**Exercise**
Your answer should be the lines of the material that include the word "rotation".
START Stored data
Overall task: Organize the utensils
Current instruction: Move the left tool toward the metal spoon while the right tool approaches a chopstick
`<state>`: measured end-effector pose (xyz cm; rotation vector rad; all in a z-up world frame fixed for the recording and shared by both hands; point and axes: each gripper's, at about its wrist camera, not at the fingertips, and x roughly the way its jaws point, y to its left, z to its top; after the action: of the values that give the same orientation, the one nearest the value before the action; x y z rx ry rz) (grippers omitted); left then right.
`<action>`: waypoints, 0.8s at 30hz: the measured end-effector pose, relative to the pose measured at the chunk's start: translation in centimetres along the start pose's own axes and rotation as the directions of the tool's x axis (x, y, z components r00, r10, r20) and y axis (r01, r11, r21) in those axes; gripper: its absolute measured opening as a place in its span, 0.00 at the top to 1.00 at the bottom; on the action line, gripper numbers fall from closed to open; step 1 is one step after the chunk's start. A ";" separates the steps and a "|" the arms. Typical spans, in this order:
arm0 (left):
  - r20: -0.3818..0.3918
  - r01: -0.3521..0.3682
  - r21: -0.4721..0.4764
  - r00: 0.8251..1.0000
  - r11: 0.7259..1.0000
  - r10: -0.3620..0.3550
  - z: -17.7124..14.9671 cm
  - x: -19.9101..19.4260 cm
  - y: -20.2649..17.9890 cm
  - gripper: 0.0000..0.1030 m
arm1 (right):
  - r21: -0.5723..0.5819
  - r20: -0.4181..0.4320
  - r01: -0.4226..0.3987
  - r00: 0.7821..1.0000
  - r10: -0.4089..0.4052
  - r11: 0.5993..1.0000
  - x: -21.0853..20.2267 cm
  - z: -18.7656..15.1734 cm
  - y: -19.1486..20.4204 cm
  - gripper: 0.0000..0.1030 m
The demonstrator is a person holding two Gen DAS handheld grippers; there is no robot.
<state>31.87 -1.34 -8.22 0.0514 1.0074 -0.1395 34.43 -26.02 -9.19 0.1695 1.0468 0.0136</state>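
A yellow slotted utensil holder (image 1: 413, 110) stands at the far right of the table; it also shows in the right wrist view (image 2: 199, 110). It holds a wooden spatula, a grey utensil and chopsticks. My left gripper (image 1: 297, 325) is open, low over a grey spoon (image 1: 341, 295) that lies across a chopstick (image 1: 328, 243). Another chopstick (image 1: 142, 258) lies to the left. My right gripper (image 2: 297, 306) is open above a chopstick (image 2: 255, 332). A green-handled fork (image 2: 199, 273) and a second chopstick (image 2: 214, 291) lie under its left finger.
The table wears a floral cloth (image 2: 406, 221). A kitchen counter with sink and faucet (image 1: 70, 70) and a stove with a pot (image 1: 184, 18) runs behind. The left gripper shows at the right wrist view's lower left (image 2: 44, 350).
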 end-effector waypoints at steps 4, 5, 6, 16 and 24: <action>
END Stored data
**Exercise solution**
`<state>`: measured end-effector pose (xyz cm; rotation vector rad; all in a z-up world frame fixed for the recording and shared by both hands; point and axes: each gripper's, at about its wrist camera, not at the fingertips, and x roughly the way its jaws point, y to its left, z to its top; after the action: of the values that give the same orientation, the one nearest the value before the action; x y z rx ry rz) (grippers omitted); left then right.
`<action>`: waypoints, 0.8s at 30hz: the measured end-effector pose, relative to the pose measured at the chunk's start: translation in centimetres along the start pose's own axes and rotation as the directions of the tool's x axis (x, y, z components r00, r10, r20) and y axis (r01, r11, r21) in those axes; gripper: its absolute measured opening as a place in its span, 0.00 at the top to 1.00 at the bottom; on the action line, gripper numbers fall from closed to open; step 1 is one step after the chunk's start. A ";" separates the steps and a "|" the arms. Typical spans, in this order:

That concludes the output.